Not sure about burst lighting for low tech, but for me it works best since I am using two non dimmable lights on my high tech 20 gallon and two lights at full strength is too much. I can only adjust the lighting period. I set one at a full 8 hours a day and adjust the other at 4-6 hours depending on what the tank needs. Then I observe growth and decide if I want to further adjust. You can probably do the same with your set up, leave your current light on the same duration, get a new light and start with 2 hours burst in the middle of your photoperiod, up 3 hours the next week, and so on. Once you observe no changes in growth over the week and/or algae kicking in thats your limit, back off a little.


----------



## LidijaPN (12 mo ago)

Eric Tran said:


> Yeah the thing with low tech tanks is people who have them don't really care about plants looking their best or care about getting higher demanding stem plants and pushing the limits. It seems like you do really care about plant health and its very hard to stay in that middle zone. Either you want the best health for your plants or decent health is okay. High tech vs low tech. And if its best growth for your plants you want, a high tech tank will help you achieve that goal much easier fighting the middle ground. It's not that much more maintenance really.
> 
> Not sure about burst lighting for low tech, but for me it works best since I am using two non dimmable lights on my high tech 20 gallon and two lights at full strength is too much. I can only adjust the lighting period. I set one at a full 8 hours a day and adjust the other at 4-6 hours depending on what the tank needs. Then I observe growth and decide if I want to further adjust. You can probably do the same with your set up, leave your current light on the same duration, get a new light and start with 2 hours burst in the middle of your photoperiod, up 3 hours the next week, and so on. Once you observe no changes in growth over the week and/or algae kicking in thats your limit, back off a little.


I’m kinda excited to mess with the lights!! 

I get why staying in the middle would be hard. But people like sudiorca just tickle my imagination of what’s possible, maybe maybe.....


----------



## Eric Tran (Jul 7, 2016)

Have fun with the lights, now back to the hard question, which light to buy haha. Sudiorca's tanks are an outlier for sure, and also very hard to achieve. His tank requires a lot of experimentation seeing what works and doesn't and observing plant behavior given a controlled input. You can see this in his posts experimenting new ideas and pushing the boundaries.


----------



## LidijaPN (12 mo ago)

Eric Tran said:


> Have fun with the lights, now back to the hard question, which light to buy haha. Sudiorca's tanks are an outlier for sure, and also very hard to achieve. His tank requires a lot of experimentation seeing what works and doesn't and observing plant behavior given a controlled input. You can see this in his posts experimenting new ideas and pushing the boundaries.

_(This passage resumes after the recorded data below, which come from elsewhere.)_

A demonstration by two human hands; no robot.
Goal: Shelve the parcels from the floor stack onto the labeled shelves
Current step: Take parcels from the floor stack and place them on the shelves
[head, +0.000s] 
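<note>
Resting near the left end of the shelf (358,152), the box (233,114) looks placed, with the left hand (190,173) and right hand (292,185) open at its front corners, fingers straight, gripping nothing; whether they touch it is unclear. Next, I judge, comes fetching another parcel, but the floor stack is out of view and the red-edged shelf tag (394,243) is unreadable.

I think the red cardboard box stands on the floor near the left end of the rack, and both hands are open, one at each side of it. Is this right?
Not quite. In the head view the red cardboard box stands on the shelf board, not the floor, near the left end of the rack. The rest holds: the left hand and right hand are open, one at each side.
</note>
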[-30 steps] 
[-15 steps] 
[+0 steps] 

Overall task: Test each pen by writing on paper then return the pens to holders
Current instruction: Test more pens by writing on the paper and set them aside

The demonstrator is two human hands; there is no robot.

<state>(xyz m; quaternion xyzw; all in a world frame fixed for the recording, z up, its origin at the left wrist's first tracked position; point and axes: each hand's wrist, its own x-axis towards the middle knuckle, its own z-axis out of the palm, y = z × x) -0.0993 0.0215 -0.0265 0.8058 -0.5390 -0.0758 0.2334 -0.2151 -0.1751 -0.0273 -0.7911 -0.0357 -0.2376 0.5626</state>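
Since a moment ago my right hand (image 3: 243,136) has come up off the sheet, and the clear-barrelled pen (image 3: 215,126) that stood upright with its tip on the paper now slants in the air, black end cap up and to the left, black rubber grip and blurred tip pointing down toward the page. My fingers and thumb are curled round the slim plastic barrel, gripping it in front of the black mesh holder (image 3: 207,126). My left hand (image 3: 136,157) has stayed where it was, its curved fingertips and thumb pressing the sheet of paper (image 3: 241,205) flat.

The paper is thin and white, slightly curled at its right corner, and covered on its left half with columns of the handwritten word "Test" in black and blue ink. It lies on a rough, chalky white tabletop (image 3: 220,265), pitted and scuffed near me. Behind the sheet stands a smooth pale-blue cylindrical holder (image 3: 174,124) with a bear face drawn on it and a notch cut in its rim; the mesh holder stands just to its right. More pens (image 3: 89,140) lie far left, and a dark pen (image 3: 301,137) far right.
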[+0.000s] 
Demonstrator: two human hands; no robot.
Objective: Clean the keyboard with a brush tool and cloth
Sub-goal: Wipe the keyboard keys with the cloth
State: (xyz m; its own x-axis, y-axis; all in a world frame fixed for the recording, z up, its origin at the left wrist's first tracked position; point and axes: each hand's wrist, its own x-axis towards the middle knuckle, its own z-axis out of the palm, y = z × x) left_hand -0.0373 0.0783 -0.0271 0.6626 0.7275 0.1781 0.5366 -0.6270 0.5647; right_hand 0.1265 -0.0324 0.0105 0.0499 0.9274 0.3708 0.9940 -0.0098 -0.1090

I swear what he’s doing is like magic.... and pushing really high PAR too.... 

Yeah I think I keep coming back to that Nicrew. I think it’s what I was thinking last time too, before I gave up on the whole thing because what if algae.


----------



## ddiomede (Feb 21, 2011)

I'm putting the over/under at 8/15/2022 for when you decide to do CO2


----------



## LidijaPN (12 mo ago)

We could take in some bets and make some cash lol


----------



## Chucker (Apr 9, 2011)

ddiomede said:


> I'm putting the over/under at 8/15/2022 for when you decide to do CO2



I'm in for $10 US that it's over.


----------



## LidijaPN (12 mo ago)

Ok wait I have more thoughts on this. Hear me out.

I have one really deep tank, one jar and one grow out bucket, right? They each have different light but obviously none has CO2.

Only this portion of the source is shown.